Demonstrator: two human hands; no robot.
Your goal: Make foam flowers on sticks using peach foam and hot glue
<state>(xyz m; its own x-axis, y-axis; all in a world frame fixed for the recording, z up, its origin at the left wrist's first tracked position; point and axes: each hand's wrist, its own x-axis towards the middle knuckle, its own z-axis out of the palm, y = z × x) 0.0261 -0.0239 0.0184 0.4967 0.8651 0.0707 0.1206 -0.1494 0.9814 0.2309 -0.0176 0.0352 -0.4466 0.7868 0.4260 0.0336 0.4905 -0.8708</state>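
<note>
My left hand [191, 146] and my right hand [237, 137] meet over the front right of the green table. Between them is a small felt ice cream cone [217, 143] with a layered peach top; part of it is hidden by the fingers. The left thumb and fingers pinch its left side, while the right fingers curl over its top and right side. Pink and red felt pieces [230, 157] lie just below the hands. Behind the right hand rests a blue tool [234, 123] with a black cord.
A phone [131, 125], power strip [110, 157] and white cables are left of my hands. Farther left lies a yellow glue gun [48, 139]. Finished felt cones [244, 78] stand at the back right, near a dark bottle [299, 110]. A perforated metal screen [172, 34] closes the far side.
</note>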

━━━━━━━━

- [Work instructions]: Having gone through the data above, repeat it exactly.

- [Task result]:
Demonstrator: two human hands; no robot.
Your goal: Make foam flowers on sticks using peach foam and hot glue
<state>(xyz m; its own x-axis, y-axis; all in a world frame fixed for the recording, z up, its origin at the left wrist's first tracked position; point and axes: each hand's wrist, its own x-axis towards the middle knuckle, its own z-axis out of the palm, y = z × x) 0.0261 -0.0239 0.0184 0.4967 0.8651 0.0707 0.1206 -0.1494 0.9814 0.2309 -0.0176 0.0352 -0.4466 0.7868 0.4260 0.0336 0.4905 -0.8708</state>
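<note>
My left hand [191, 146] and my right hand [237, 137] meet over the front right of the green table. Between them is a small felt ice cream cone [217, 143] with a layered peach top; part of it is hidden by the fingers. The left thumb and fingers pinch its left side, while the right fingers curl over its top and right side. Pink and red felt pieces [230, 157] lie just below the hands. Behind the right hand rests a blue tool [234, 123] with a black cord.
A phone [131, 125], power strip [110, 157] and white cables are left of my hands. Farther left lies a yellow glue gun [48, 139]. Finished felt cones [244, 78] stand at the back right, near a dark bottle [299, 110]. A perforated metal screen [172, 34] closes the far side.
</note>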

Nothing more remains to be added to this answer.